> [YOUR INSTRUCTIONS]
Restate exactly the lines below, from the one containing "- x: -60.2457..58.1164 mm" through the final line, and leave out the pictures.

> [GIVEN MATERIAL]
------

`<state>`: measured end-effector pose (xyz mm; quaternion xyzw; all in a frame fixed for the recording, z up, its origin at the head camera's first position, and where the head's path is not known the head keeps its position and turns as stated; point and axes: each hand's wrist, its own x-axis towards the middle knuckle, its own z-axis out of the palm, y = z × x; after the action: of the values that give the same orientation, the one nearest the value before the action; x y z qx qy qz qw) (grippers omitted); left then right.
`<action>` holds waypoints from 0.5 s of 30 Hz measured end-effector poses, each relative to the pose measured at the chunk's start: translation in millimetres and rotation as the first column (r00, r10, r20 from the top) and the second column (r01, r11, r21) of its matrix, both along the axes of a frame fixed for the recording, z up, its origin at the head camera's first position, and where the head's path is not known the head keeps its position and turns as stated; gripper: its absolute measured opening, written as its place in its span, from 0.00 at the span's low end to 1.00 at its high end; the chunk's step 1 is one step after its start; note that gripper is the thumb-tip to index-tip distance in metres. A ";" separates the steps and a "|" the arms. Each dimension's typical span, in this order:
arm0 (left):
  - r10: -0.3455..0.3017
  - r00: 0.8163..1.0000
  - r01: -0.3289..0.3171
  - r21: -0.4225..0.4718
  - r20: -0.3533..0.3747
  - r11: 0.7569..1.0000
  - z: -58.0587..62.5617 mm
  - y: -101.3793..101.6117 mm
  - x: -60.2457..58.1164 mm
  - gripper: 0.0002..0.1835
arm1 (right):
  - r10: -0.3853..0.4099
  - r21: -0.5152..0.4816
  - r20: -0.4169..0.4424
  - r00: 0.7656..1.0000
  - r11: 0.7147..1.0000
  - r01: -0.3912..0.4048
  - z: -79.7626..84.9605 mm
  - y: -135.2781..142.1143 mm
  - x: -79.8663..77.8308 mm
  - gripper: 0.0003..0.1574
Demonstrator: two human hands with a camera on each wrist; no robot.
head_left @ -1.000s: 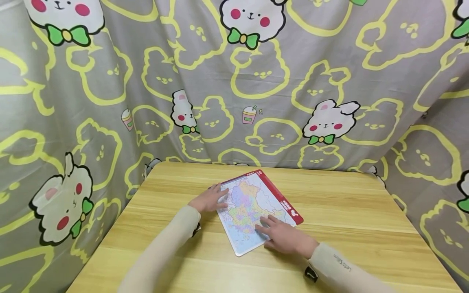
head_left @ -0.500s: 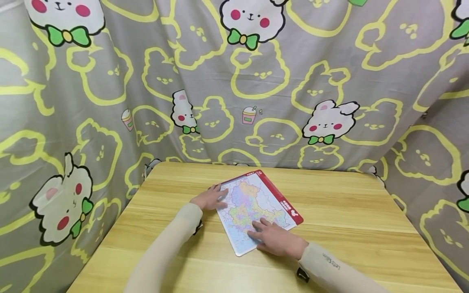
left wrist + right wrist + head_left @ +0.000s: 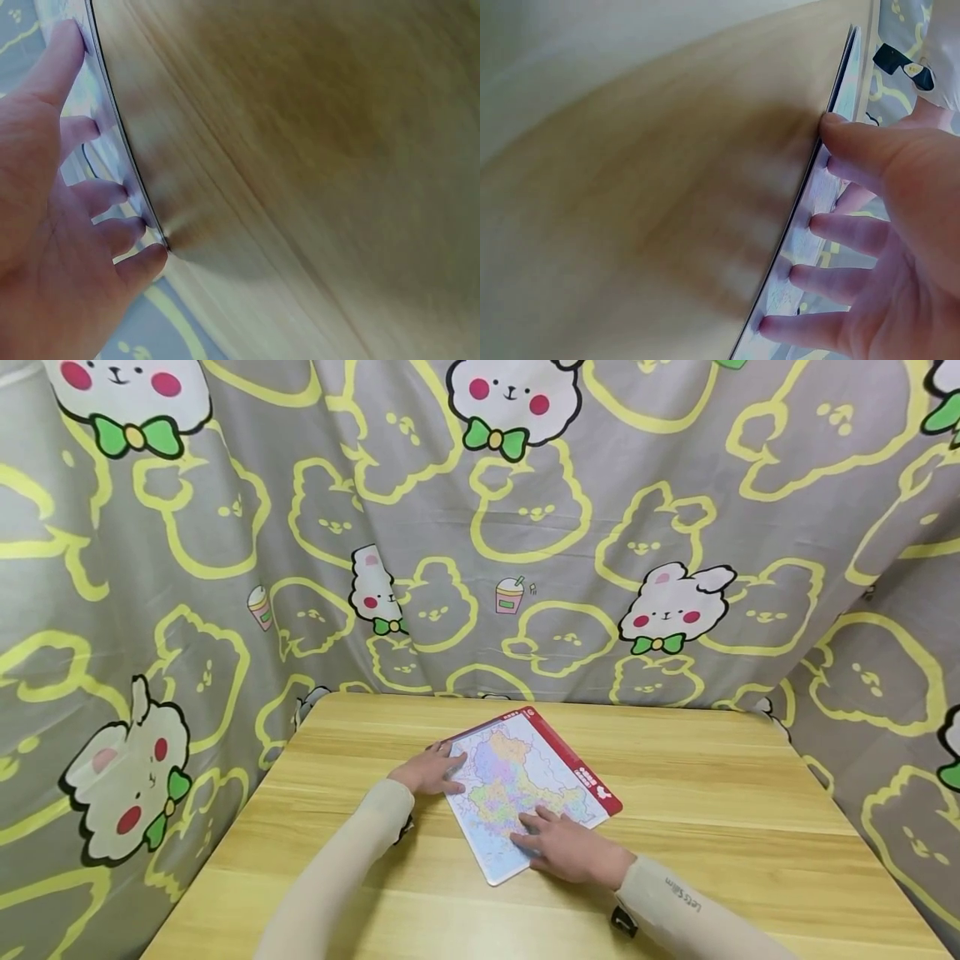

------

> [OUTPUT]
  - x: -60.2457..58.1164 mm
  - gripper: 0.0002..0.1835
arm1 (right):
  - r10: -0.3853..0.4099
  - r21: -0.5152..0.4816
  - r20: -0.4169..0.4424
  - r00: 0.7656..1.0000
  - r11: 0.7147..1.0000
  - r01: -0.3912..0.4048
  - z: -79.7626..84.9605 mm
  - y: -135.2781..142.1143 mm
  - x: -79.8663..77.8308 mm
  - gripper: 0.0003..0.1574
Demonstrator: two human hands with a camera on each wrist; no robot.
head_left @ -1.000s: 
head_left @ -0.500s: 
left wrist + right wrist + head_left @ +0.000s: 

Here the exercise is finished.